# Instructions for the task:
Each line of the material holding the word "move" must be identified and copied.

Start of Data provided

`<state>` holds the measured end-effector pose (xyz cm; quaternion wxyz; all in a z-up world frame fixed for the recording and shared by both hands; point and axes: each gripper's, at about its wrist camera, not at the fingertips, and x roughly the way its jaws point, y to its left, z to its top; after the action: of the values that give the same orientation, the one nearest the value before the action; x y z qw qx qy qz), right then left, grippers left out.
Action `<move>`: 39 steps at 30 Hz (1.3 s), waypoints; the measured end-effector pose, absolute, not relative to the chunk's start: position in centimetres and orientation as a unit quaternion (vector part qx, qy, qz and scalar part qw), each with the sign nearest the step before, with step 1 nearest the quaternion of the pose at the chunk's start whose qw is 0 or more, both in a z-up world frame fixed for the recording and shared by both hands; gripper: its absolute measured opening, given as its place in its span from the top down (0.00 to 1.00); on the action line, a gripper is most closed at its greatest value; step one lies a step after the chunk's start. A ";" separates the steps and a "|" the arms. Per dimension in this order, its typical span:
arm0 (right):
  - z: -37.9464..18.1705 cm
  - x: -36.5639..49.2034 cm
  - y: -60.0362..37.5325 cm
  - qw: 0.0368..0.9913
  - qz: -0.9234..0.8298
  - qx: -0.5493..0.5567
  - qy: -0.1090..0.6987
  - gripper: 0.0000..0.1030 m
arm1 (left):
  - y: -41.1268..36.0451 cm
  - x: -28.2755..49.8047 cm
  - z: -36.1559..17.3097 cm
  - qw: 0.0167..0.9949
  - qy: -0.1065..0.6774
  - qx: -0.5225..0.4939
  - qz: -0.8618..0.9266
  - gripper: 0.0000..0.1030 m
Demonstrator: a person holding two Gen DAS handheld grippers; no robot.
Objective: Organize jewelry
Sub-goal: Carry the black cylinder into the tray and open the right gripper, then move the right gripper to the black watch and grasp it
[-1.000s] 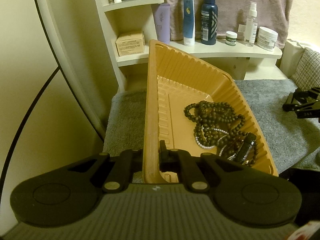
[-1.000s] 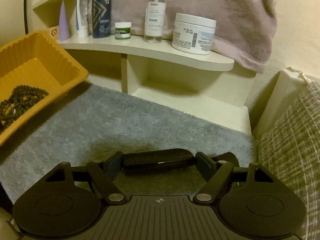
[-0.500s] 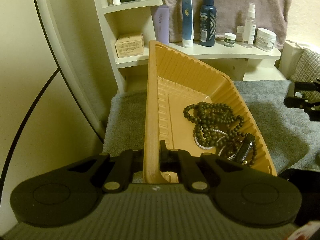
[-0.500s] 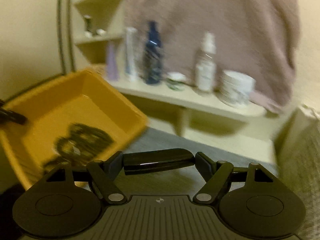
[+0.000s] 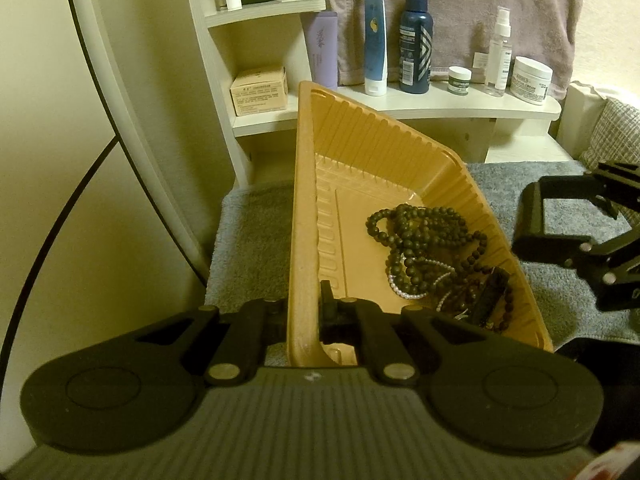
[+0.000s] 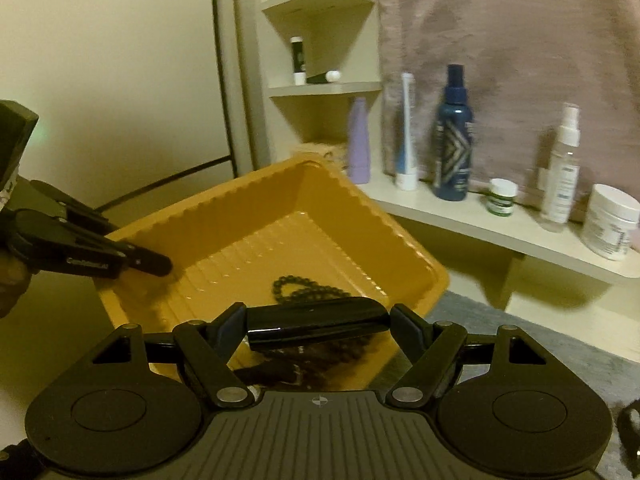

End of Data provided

# Response to this exercise:
Action `<move>`: 39 steps at 30 Hz (1.3 s), waypoints; the measured end-effector pose, absolute, not relative to the chunk's start: position in centimetres and orientation as a unit quaternion (vector part qx, qy, qz and scalar part qw), each with the sign nearest the step before, with step 1 nearest the quaternion of the pose at the chunk's start whose qw is 0 or more, both in a z-up world frame fixed for the recording and shared by both hands; gripper: its absolute measured opening, given as its place in its span from the top down (0.00 to 1.00); on the action line, a gripper is most closed at its greatest value; step one lies a step after the chunk's start. A ";" separates the steps and a "|" the arms. Per dimension in this order, its typical span:
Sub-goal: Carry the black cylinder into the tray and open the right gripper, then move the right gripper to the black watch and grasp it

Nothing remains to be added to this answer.